WHAT NEEDS TO BE DONE
For the listing below, output exactly the lines from the line with "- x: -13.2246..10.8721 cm" up to and including the line with "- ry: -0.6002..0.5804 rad", and no other lines.

RECORDED INFORMATION
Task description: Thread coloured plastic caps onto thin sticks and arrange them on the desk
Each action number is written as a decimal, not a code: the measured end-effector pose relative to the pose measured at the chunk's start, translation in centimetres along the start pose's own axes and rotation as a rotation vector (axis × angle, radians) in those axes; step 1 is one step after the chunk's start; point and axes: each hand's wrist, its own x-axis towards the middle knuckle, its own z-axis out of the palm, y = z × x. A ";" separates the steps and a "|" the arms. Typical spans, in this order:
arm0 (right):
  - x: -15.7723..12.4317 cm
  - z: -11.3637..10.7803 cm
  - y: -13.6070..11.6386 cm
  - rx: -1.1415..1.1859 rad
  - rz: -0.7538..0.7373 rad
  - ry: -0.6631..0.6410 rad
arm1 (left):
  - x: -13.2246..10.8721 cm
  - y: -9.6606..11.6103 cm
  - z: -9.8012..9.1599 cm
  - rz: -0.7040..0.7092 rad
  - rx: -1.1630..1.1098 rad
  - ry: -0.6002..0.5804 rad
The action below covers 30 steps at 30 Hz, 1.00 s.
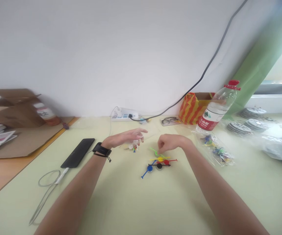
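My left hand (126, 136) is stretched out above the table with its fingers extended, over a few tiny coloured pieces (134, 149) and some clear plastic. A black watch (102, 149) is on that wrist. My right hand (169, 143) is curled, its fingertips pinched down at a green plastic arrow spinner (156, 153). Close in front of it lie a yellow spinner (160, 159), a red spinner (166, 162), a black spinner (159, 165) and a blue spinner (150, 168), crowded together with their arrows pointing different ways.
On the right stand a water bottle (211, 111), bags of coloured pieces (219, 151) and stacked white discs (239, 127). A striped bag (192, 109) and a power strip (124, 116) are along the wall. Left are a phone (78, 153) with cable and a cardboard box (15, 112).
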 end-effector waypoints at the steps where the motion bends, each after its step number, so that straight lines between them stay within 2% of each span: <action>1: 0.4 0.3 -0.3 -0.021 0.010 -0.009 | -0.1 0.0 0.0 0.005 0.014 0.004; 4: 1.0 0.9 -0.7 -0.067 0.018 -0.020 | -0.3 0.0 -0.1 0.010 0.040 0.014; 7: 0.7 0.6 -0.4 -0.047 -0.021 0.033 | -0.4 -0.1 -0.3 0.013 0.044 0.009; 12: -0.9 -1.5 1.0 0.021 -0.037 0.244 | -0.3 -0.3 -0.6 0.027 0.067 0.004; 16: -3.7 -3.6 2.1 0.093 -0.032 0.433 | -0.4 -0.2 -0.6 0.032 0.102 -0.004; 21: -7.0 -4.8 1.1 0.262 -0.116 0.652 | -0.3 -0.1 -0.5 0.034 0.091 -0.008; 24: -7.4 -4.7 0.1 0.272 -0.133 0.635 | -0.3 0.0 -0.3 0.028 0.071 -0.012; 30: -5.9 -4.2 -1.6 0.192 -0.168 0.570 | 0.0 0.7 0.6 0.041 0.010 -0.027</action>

RESULT OF THE TASK
  - x: -13.2246..10.8721 cm
  - y: -9.6606..11.6103 cm
  - z: -9.8012..9.1599 cm
  - rz: -0.7040..0.7092 rad
  - rx: -1.1630..1.1098 rad
  - ry: -0.6002..0.5804 rad

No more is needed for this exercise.